Work task - All of the records must come back exactly. Please repeat them in full.

Records to process -
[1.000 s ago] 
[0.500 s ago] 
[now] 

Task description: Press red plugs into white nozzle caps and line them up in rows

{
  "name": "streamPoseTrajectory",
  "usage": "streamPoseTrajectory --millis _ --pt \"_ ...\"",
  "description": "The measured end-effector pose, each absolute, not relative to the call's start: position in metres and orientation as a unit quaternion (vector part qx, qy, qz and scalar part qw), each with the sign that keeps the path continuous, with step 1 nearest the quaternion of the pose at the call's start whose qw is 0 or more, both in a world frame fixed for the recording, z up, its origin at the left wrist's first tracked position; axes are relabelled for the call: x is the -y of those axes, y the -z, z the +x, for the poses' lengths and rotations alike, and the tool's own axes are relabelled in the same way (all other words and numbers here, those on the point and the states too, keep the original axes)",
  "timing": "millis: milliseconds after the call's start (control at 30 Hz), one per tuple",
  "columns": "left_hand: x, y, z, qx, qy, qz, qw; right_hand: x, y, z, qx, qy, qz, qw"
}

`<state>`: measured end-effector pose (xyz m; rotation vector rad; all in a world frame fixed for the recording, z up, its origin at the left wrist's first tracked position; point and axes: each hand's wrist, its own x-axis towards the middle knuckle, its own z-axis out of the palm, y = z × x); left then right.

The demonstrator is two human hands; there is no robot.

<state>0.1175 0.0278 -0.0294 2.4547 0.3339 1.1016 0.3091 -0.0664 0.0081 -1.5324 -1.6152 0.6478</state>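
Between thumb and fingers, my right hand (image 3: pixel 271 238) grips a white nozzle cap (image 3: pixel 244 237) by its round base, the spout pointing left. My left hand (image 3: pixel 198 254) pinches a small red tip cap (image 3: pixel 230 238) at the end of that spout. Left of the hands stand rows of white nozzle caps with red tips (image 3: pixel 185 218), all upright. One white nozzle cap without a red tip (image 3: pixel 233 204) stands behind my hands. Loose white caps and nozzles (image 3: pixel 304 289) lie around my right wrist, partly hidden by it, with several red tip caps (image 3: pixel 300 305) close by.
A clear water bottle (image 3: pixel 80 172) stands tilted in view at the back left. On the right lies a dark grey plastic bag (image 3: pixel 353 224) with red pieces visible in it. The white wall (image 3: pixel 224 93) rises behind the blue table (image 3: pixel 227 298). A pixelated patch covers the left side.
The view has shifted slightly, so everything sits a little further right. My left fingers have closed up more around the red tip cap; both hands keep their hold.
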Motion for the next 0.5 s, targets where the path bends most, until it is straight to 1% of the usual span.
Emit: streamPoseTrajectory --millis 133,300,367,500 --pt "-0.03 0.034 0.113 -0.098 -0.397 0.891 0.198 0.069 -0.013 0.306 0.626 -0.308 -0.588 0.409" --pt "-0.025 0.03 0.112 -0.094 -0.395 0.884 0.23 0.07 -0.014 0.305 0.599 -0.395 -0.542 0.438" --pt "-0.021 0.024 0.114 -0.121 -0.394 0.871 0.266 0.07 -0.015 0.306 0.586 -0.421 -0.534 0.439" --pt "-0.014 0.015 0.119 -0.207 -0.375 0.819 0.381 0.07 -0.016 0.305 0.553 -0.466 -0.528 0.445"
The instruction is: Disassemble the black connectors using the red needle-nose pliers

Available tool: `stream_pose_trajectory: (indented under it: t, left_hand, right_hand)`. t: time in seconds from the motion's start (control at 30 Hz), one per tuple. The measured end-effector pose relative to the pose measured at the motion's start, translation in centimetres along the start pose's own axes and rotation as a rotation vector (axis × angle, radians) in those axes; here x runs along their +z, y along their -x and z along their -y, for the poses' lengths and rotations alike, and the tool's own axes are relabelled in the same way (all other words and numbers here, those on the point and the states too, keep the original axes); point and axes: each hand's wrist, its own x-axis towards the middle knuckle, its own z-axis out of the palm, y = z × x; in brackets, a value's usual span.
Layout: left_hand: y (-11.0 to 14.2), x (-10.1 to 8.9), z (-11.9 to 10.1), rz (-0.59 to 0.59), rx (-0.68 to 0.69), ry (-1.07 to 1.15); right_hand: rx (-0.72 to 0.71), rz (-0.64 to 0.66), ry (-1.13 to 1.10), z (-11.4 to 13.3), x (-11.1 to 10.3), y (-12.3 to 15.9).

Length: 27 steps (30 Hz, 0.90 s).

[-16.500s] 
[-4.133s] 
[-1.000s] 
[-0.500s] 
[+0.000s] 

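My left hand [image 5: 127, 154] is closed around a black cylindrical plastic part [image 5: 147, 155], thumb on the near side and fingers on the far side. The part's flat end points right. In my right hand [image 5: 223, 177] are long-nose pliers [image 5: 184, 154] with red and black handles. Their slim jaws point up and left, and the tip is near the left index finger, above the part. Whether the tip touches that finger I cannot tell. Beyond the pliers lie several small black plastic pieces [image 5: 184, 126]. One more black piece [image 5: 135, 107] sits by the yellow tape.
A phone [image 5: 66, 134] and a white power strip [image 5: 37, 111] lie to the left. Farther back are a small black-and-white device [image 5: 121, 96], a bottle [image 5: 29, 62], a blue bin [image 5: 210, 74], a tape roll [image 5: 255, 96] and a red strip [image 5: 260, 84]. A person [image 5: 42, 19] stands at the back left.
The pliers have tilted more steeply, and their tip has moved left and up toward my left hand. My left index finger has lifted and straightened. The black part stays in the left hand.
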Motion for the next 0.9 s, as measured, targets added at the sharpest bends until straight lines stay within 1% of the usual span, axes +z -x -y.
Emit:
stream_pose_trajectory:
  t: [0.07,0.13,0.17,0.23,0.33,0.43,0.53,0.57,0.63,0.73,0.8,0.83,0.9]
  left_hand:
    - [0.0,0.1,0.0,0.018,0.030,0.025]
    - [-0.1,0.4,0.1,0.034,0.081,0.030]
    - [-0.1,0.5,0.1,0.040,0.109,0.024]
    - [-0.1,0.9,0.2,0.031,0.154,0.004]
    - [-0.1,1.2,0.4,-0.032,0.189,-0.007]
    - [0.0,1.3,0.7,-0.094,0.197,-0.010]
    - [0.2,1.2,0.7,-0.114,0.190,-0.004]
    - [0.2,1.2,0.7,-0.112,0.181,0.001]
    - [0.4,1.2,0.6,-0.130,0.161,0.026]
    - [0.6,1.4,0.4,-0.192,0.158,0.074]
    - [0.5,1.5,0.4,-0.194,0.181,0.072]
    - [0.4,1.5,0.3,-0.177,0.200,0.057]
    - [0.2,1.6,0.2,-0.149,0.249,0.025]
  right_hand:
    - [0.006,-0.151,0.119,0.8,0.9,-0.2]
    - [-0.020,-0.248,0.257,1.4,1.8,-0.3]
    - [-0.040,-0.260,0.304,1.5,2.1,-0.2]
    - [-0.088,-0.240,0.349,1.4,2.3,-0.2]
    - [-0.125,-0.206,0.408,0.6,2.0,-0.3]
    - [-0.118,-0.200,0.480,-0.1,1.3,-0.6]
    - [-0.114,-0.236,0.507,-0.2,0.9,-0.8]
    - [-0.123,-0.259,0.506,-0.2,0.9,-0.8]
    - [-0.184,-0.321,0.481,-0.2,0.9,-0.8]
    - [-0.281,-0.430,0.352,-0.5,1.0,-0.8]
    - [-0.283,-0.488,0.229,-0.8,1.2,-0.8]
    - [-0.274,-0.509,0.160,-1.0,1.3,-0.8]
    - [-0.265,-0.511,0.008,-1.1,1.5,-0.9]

Written solution -
[1.000 s ago] 
[0.500 s ago] 
[now] 

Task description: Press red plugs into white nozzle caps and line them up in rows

{
  "name": "streamPoseTrajectory",
  "usage": "streamPoseTrajectory --millis _ --pt \"_ ...\"",
  "description": "The measured end-effector pose, each absolute, not relative to the call's start: position in metres and orientation as a unit quaternion (vector part qx, qy, qz and scalar part qw), each with the sign that keeps the path continuous, with step 1 nearest the quaternion of the pose at the call's start whose qw is 0 or more, both in a world frame fixed for the recording, z up, its origin at the left wrist's first tracked position; axes are relabelled for the call: x is the -y of those axes, y the -z, z the +x, for the poses' lengths and rotations alike, and the tool's own axes are relabelled in the same way (all other words and numbers here, those on the point and the states too, keep the original axes)",
  "timing": "millis: milliseconds after the call's start (control at 30 Hz), one per tuple",
  "columns": "left_hand: x, y, z, qx, qy, qz, qw; right_hand: x, y, z, qx, qy, qz, qw"
}

`<state>`: measured end-effector pose (xyz m; rotation vector rad; all in a world frame fixed for the recording, z up, its origin at the left wrist's first tracked position; point and axes: each hand's wrist, its own x-axis towards the middle knuckle, its own z-axis out of the palm, y = z × x); left then right.

The demonstrator is two human hands; there is no robot.

<state>0.1175 0.0278 -0.0294 2.4547 0.3339 1.1016 0.3091 -0.0664 0.0081 -1.5324 -1.6152 0.6478</state>
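Between thumb and fingers, my right hand (image 3: pixel 271 238) grips a white nozzle cap (image 3: pixel 244 237) by its round base, the spout pointing left. My left hand (image 3: pixel 198 254) pinches a small red tip cap (image 3: pixel 230 238) at the end of that spout. Left of the hands stand rows of white nozzle caps with red tips (image 3: pixel 185 218), all upright. One white nozzle cap without a red tip (image 3: pixel 233 204) stands behind my hands. Loose white caps and nozzles (image 3: pixel 304 289) lie around my right wrist, partly hidden by it, with several red tip caps (image 3: pixel 300 305) close by.
A clear water bottle (image 3: pixel 80 172) stands tilted in view at the back left. On the right lies a dark grey plastic bag (image 3: pixel 353 224) with red pieces visible in it. The white wall (image 3: pixel 224 93) rises behind the blue table (image 3: pixel 227 298). A pixelated patch covers the left side.
The view has shifted slightly, so everything sits a little further right. My left fingers have closed up more around the red tip cap; both hands keep their hold.
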Motion for the next 0.5 s, targets where the path bends most, until it is straight to 1% of the usual span.
Emit: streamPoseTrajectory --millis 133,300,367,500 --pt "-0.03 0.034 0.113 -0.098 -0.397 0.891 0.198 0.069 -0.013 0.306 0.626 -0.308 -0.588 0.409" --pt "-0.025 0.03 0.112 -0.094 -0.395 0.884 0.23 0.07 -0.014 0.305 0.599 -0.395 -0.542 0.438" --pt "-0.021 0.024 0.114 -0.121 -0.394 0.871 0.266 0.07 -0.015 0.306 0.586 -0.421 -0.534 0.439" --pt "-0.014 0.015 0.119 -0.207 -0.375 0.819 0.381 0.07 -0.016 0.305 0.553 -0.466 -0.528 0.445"
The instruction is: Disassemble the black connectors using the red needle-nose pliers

Available tool: `stream_pose_trajectory: (indented under it: t, left_hand, right_hand)`. t: time in seconds from the motion's start (control at 30 Hz), one per tuple. The measured end-effector pose relative to the pose measured at the motion's start, translation in centimetres along the start pose's own axes and rotation as a rotation vector (axis × angle, radians) in those axes; here x runs along their +z, y along their -x and z along their -y, for the poses' lengths and rotations alike, and the tool's own axes are relabelled in the same way (all other words and numbers here, those on the point and the states too, keep the original axes); point and axes: each hand's wrist, its own x-axis towards the middle knuckle, its own z-axis out of the palm, y = z × x; in brackets, a value's usual span.
Layout: left_hand: y (-11.0 to 14.2), x (-10.1 to 8.9), z (-11.9 to 10.1), rz (-0.59 to 0.59), rx (-0.68 to 0.69), ry (-1.07 to 1.15); right_hand: rx (-0.72 to 0.71), rz (-0.64 to 0.66), ry (-1.13 to 1.10), z (-11.4 to 13.3), x (-11.1 to 10.3), y (-12.3 to 15.9).

Length: 27 steps (30 Hz, 0.90 s).

[-16.500s] 
[-4.133s] 
[-1.000s] 
[-0.500s] 
[+0.000s] 

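My left hand [image 5: 127, 154] is closed around a black cylindrical plastic part [image 5: 147, 155], thumb on the near side and fingers on the far side. The part's flat end points right. In my right hand [image 5: 223, 177] are long-nose pliers [image 5: 184, 154] with red and black handles. Their slim jaws point up and left, and the tip is near the left index finger, above the part. Whether the tip touches that finger I cannot tell. Beyond the pliers lie several small black plastic pieces [image 5: 184, 126]. One more black piece [image 5: 135, 107] sits by the yellow tape.
A phone [image 5: 66, 134] and a white power strip [image 5: 37, 111] lie to the left. Farther back are a small black-and-white device [image 5: 121, 96], a bottle [image 5: 29, 62], a blue bin [image 5: 210, 74], a tape roll [image 5: 255, 96] and a red strip [image 5: 260, 84]. A person [image 5: 42, 19] stands at the back left.
The pliers have tilted more steeply, and their tip has moved left and up toward my left hand. My left index finger has lifted and straightened. The black part stays in the left hand.
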Motion for the next 0.9 s, as measured, targets added at the sharpest bends until straight lines stay within 1% of the usual span, axes +z -x -y.
Emit:
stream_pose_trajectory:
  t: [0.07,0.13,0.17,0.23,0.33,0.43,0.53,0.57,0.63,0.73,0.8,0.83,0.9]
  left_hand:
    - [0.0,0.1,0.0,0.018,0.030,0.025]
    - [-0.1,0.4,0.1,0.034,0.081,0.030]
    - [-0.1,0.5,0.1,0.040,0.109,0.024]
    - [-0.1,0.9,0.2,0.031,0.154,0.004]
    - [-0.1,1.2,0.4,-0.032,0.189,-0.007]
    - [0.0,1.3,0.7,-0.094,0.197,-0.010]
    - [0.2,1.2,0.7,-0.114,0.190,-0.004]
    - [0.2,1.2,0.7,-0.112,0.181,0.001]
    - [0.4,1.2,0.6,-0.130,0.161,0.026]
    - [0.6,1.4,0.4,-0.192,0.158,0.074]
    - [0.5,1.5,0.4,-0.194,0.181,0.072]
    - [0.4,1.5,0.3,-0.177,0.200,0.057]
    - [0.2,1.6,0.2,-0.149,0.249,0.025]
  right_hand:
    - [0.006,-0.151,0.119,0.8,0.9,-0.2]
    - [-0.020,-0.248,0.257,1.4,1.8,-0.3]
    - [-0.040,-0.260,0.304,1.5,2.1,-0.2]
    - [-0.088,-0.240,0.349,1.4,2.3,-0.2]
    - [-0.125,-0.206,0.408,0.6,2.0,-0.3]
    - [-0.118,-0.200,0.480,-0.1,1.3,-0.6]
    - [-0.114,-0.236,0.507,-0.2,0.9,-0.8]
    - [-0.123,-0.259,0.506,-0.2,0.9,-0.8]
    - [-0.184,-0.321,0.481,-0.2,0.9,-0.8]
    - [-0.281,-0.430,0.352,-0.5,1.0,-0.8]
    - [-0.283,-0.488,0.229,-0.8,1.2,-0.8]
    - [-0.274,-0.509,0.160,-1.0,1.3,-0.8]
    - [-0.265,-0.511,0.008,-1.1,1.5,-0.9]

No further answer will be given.